PowerED’s decisions evolved as it gained experience through interactions with patients (Figure 1). Analyses predicting PowerED decisions as a function of time (enrollment week) and session number indicated that the number of live counseling sessions decreased as the intervention gained experience through patient interactions. Live counseling sessions were selected 33.5% of the time in the first 5 weeks of interactions (95% CI 27.4%-39.7%) but only for 16.4% of the sessions (95% CI 12.7%-20%) after 125 weeks. Live counseling decreased relative to brief IVR sessions (Table 3; β=−.0054; P=.006) and extended IVR sessions (P<.001).

Figure 1. Distribution of treatment-type decisions (action choices) over time. Results were estimated using postestimation commands in Stata (v14.2) and the multinomial logit model coefficients shown in Table 3. IVR: interactive voice response; Pr: predicted probability.
Table 3. Coefficients from the multinomial logit model predicting PowerED’sa recommendation of brief interactive voice response (IVR), extended IVR, or live counseling sessions.

Extended IVR versus brief IVRLive session versus brief IVR

β (95% CI)P valueβ (95% CI)P value
Enrollment weekb (1 to 130).0059 (−.0020 to .0032).45−.0054 (−.0093 to −.0016).006
Session numbera (1-12)−.0052 (−.0353 to .0239).73−.0415 (−.0818 to −.0065).02

aPowerED: Prescription Opioid Wellness and Engagement Research in the ED.

bCoefficient SEs were adjusted for nesting of weekly decisions within the patient.

The coefficients presented in Table 3 also suggest that, controlling for the enrollment week, PowerED learned to adjust the relative frequency of each session type depending on patients’ ordinal session number. Specifically, as patients progressed in their program, PowerED decreased the proportion of live counseling sessions relative to brief IVR sessions (Table 3; β=−.0415; P=.02) and extended IVR sessions (data not shown; P=.03). For example, after 120 weeks of interactions with the sample, PowerED chose live counseling 21.2% of the time for patients’ first session (95% CI 16.8%-25.6%) but only 13.8% of the time if the patient was in their final, week-12 session (95% CI 9.5%-18.1%).

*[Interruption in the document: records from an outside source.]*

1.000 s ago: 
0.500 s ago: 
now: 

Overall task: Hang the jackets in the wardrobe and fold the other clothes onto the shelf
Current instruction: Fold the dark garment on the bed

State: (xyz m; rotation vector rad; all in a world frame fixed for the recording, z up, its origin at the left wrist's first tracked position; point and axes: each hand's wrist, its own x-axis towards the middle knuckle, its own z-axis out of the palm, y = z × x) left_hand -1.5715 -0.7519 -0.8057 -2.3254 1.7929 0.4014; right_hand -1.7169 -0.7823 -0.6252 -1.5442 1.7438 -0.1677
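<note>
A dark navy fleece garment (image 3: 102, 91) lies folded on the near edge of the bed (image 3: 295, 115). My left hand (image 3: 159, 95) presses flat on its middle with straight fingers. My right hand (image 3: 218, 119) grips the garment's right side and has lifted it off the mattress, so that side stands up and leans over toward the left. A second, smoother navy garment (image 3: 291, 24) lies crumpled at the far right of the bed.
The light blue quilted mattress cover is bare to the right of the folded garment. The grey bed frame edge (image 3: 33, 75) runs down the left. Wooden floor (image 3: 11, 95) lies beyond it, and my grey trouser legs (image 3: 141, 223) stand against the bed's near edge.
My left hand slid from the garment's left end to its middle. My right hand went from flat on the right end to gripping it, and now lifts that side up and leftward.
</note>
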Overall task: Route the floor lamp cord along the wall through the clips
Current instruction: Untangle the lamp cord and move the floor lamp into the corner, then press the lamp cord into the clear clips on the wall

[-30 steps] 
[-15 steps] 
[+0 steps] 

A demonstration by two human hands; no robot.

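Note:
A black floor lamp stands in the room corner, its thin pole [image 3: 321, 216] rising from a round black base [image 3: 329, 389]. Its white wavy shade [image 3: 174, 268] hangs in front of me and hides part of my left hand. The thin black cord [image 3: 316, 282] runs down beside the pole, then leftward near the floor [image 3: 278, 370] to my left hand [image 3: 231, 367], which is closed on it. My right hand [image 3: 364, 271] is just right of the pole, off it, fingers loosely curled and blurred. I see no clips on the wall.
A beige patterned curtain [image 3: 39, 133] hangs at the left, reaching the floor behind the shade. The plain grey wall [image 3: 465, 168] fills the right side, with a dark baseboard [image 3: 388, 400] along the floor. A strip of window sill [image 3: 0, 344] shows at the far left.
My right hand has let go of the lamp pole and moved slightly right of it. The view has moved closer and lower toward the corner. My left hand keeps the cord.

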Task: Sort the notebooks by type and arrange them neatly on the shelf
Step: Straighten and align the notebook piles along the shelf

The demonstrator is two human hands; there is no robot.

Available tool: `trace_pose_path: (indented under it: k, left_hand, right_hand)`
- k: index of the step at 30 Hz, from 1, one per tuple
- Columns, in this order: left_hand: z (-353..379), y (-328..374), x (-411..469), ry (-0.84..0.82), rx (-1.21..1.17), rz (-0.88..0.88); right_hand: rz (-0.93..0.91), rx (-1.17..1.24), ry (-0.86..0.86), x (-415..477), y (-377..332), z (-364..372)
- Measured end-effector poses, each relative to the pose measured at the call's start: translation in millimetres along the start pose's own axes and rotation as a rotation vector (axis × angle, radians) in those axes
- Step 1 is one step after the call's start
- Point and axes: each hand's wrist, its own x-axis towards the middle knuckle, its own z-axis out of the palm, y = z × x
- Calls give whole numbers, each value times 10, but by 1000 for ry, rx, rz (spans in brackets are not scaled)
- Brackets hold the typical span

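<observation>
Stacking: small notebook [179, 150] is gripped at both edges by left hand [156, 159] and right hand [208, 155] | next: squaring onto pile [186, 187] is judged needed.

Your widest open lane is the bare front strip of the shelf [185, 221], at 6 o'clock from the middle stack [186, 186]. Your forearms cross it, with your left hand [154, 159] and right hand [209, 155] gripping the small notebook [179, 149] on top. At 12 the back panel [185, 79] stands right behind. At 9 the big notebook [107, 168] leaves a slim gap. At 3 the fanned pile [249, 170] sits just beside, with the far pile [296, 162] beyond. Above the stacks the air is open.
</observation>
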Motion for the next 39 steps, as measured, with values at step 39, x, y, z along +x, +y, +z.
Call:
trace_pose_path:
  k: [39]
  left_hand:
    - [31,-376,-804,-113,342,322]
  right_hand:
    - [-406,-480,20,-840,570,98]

Changes in Patients’ OA Risk Scores Over Enrollment Weeks

Multilevel models predicting reward scores reflecting patients’ OA risk behaviors indicated that scores improved as PowerED gained more experience through patient interactions. The model predicting scores based on both enrollment week and ordinal session number indicated that both of these 2 factors were predictive of improvements in OA risk (model 1 in Table 4; both coefficients’ P≤.004). Modeling also indicated that significant improvements in weekly reward scores over calendar time were experienced specifically among patients with baseline COMM scores of ≥6 indicating the highest baseline OA risk (model 2 in Table 4; P=.02). Using coefficients from model 2 in Table 4, risk scores among patients with baseline COMM scores of ≥6 were estimated to decrease (ie, improve) on average from 2.3 (95% CI 1.69-2.81) in week 1 of the intervention’s interaction with the target sample to 1.30 (95% CI 1.02-1.58) after 120 weeks of interactions with patients (Figure 2).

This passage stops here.